→ Instructions for the task
Search the records for the string "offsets" and copy every line where it turns up.

→ Given records
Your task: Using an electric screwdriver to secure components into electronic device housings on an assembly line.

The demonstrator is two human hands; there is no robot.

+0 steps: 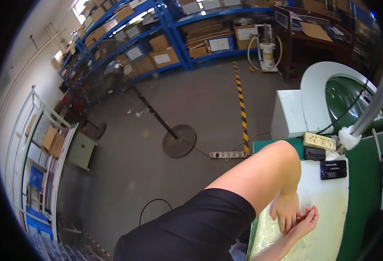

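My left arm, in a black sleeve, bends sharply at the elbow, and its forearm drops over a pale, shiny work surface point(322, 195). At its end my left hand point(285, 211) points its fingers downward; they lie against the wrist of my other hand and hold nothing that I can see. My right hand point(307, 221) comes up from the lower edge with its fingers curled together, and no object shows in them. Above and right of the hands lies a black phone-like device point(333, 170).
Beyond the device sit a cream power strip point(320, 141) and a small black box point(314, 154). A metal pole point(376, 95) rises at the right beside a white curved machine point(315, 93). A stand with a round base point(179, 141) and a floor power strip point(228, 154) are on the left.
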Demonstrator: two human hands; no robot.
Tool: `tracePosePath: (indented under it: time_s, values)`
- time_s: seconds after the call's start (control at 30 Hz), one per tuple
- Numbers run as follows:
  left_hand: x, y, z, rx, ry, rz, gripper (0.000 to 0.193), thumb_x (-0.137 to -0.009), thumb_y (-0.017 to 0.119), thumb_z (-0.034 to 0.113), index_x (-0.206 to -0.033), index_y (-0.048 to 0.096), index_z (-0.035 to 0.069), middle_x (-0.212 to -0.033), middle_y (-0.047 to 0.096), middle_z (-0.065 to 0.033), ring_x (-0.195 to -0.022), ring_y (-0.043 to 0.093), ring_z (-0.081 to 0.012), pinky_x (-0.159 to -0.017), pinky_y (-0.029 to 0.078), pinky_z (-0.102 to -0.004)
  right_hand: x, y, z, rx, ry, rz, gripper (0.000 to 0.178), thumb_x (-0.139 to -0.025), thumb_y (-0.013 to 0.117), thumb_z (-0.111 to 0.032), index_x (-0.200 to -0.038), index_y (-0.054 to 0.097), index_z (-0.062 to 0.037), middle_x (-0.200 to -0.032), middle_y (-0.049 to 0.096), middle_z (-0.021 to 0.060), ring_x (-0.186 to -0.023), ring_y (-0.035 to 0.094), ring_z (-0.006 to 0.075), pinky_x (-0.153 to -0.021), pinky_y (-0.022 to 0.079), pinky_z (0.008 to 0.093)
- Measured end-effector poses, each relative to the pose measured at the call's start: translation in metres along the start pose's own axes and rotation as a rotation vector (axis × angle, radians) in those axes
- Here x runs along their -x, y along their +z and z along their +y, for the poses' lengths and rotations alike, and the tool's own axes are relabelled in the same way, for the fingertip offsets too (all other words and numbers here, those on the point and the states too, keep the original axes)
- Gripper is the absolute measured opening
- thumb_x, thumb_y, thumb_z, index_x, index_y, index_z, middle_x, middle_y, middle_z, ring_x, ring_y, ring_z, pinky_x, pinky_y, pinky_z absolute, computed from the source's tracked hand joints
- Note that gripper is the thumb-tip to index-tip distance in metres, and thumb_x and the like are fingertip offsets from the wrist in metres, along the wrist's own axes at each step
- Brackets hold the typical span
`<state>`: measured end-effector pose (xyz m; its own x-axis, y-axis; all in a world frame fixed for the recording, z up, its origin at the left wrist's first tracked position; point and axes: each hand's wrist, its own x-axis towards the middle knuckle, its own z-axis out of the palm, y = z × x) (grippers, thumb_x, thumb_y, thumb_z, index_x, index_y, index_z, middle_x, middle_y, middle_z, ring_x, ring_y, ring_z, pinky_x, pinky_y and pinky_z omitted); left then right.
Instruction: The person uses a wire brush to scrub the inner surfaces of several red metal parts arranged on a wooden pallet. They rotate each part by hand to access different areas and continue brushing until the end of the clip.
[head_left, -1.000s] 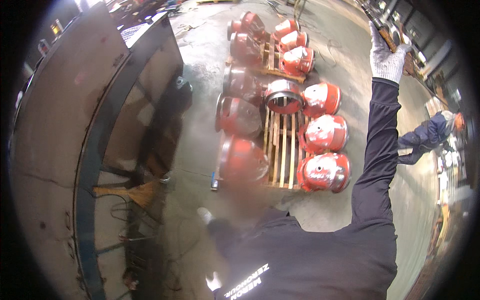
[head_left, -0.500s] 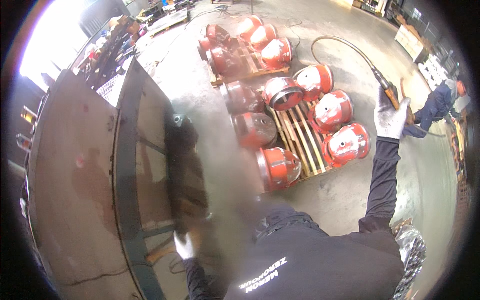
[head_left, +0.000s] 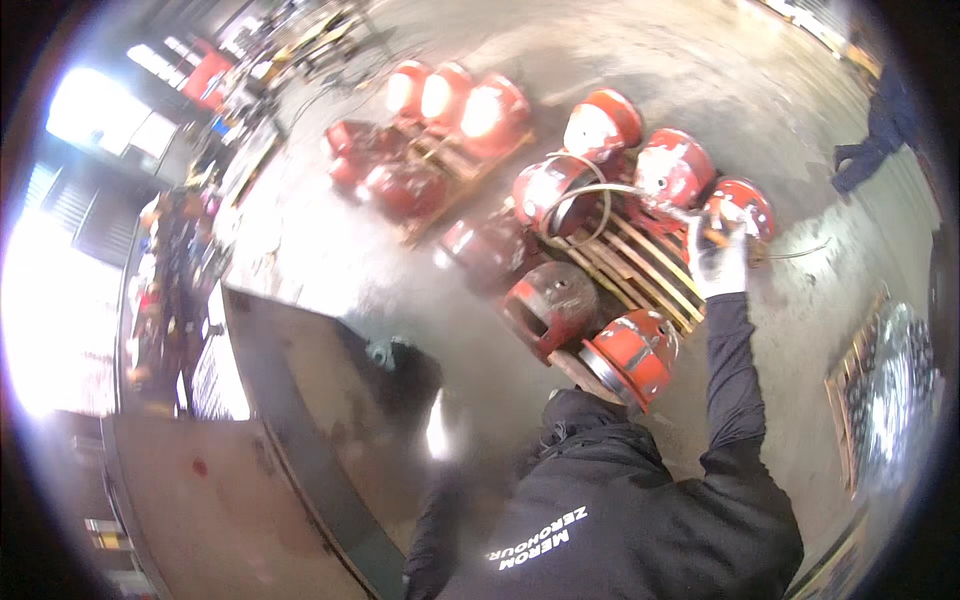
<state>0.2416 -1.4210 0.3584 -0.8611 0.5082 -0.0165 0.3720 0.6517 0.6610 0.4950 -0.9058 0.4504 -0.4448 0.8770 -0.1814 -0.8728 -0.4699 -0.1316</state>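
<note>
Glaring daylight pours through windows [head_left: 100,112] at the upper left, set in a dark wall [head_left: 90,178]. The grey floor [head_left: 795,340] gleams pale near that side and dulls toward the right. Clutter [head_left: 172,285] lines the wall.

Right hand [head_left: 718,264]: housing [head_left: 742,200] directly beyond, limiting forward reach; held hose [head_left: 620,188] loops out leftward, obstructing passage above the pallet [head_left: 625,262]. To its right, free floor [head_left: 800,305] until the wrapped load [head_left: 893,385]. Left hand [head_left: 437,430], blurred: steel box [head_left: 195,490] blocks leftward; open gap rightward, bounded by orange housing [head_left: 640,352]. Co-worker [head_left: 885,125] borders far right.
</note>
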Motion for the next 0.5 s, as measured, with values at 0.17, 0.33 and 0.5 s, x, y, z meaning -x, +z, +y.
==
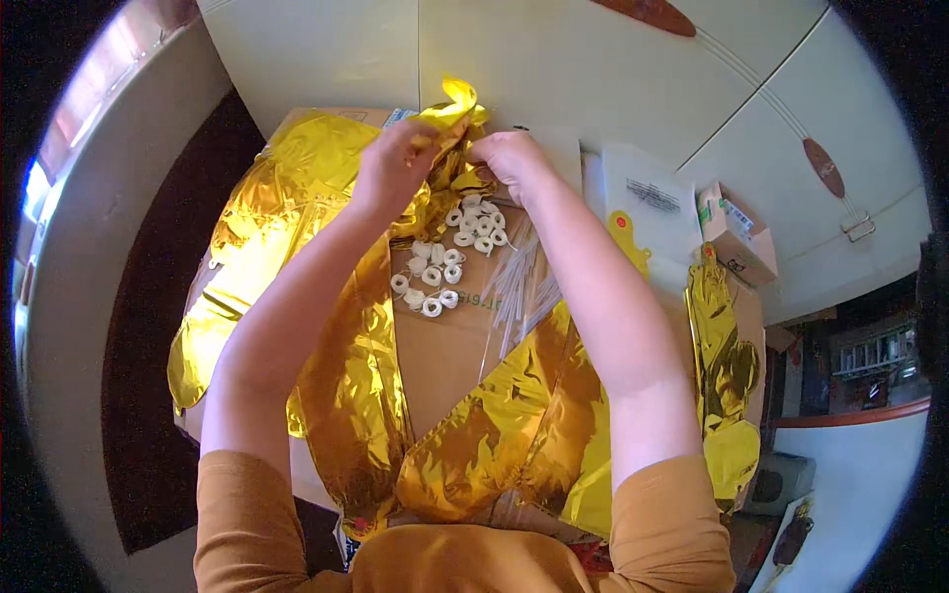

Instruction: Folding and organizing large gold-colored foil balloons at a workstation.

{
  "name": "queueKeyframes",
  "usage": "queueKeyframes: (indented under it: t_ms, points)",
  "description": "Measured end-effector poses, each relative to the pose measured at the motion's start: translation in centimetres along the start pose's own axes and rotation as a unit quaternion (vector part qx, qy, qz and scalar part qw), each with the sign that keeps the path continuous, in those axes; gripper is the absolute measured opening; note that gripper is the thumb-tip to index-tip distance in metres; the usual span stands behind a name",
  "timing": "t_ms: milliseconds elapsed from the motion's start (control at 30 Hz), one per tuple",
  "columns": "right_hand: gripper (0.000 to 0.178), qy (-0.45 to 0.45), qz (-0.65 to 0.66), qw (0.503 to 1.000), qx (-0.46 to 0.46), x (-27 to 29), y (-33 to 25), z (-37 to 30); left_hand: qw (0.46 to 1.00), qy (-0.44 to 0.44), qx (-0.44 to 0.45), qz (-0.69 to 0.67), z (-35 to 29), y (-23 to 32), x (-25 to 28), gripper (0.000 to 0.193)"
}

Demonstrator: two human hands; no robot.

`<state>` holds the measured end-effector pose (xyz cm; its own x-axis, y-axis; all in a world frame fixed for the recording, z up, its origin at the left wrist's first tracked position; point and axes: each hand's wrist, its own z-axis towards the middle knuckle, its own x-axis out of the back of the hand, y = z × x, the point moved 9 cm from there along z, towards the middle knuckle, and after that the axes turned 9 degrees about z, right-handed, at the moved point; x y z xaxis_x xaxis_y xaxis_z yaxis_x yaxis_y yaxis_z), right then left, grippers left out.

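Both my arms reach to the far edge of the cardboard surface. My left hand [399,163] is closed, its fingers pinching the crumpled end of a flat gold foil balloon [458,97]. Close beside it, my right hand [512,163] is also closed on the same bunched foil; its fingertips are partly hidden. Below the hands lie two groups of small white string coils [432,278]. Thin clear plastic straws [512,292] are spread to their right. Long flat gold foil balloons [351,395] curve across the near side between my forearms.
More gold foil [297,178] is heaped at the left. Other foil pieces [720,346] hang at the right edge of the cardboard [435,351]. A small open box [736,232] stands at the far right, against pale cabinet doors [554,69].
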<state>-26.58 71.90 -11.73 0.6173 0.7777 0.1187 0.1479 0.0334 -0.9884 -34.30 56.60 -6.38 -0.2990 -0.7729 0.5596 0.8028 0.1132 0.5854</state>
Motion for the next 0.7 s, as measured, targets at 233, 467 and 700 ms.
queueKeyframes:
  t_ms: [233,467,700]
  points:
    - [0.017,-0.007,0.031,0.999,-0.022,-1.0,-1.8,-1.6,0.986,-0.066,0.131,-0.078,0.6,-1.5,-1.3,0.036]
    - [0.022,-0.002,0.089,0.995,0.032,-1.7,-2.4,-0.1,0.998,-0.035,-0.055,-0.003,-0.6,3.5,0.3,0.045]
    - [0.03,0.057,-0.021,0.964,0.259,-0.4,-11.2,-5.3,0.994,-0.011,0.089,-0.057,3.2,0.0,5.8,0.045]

→ Task answer
- Here x runs along their -x, y along their +z and z along their +y, for the poses' lengths and rotations alike, and the tool's own axes are relabelled in the same way, for the fingertip offsets too (all other words and numbers here, those on the point and the states too, keep the original axes)
- Note that gripper is the thumb-tip to index-tip distance in metres, and thumb_x and the like are fingertip offsets from the wrist in metres, along the wrist's own axes at each step

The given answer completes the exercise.